Ainda na escuridão, embriagados pelo concerto de odores, os cinco
homens atravessaram a desembocadura da rua e adivinharam, agora sim, o oscilante
resplendor de uma lamparina de azeite que ardia junto à porta de casa. Foi o
gordo Pausânias que se adiantou uns
passos e bateu animadamente com a palma da mão, e logo, depois de ser recebido por
um escravo, fez-se anunciar junto dos outros convidados ao dono da casa, o
poeta Àgaton, que oferecia aquele
majestoso banquete para celebrar o recente sucesso de mais uma das suas
tragédias.
Dentro havia música de liras e flautas, e respirava-se um ar sobrecarregado
de odores excitantes, de odores cálidos, de odores que causavam picadas no nariz
A luz das tochas reflectia-se nas paredes e um grupo de serventes formigava de
um lado para o outro levando copos, garrafas, bandejas e travessas repletas de
manjares.

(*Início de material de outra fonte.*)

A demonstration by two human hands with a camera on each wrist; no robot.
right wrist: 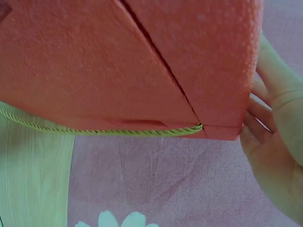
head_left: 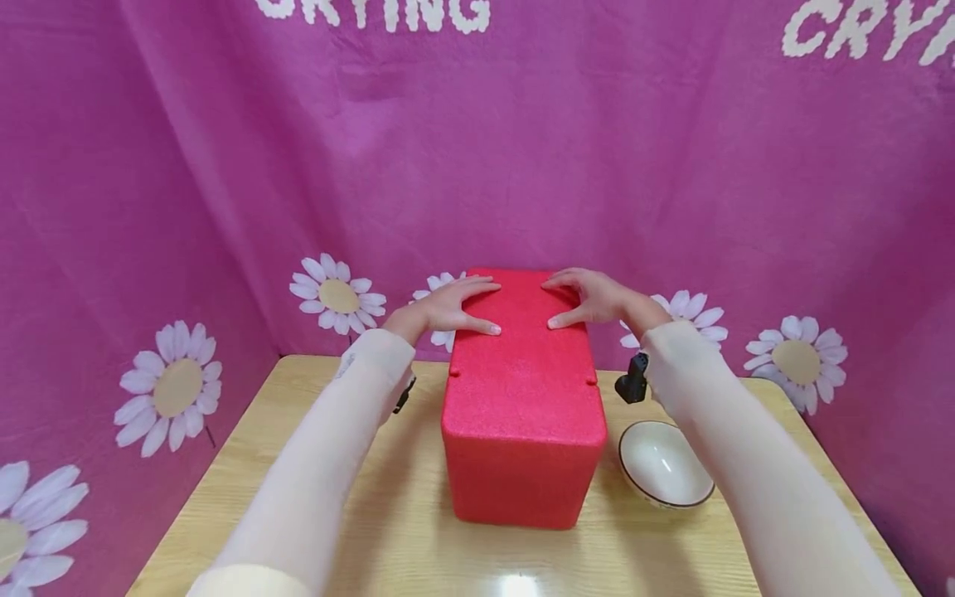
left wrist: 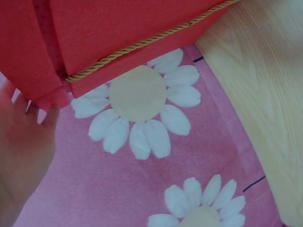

Os convidados foram entrando um a um, rindo e conversando,
surpreendidos com a ostentação de adornos que animavam a sala, cujas paredes
transbordavam de flores e grinaldas.
Uma expressão de estranheza surgiu no rosto de Ágaton ao receber o último dos seus convidados. - Folgo ter-te em
minha casa, Aristodemo, saudou com
infinita cordialidade. - Mas pensei que vinhas com Sócrates.
- E vinha - respondeu o
convidado encolhendo os ombros – juro pelos deuses que há pouco vinha atrás de
mim. - E o que aconteceu então? - Oh, já sabes como ele é... - murmurou. E
logo, perante a insistente reclamação de Ágaton,
recordou que um momento antes se encontrara com Sócrates nos arredores do
Pórtico, sob as tochas que iluminavam os muros; ambos marcaram encontro ali
para irem juntos a casa de Ágaton;
começaram a caminhar quando de repente, no meio da infame treva que envolvia as
ruas de Atenas, Aristodemo descobriu
que caminhava sozinho e sem ninguém a seu lado. Olhou instintivamente para
trás, tacteou o ar e levantou a voz chamando várias vezes pelo amigo, mas o
abismo da noite apenas lhe devolveu um silêncio aterrador. O que acontecera a Sócrates?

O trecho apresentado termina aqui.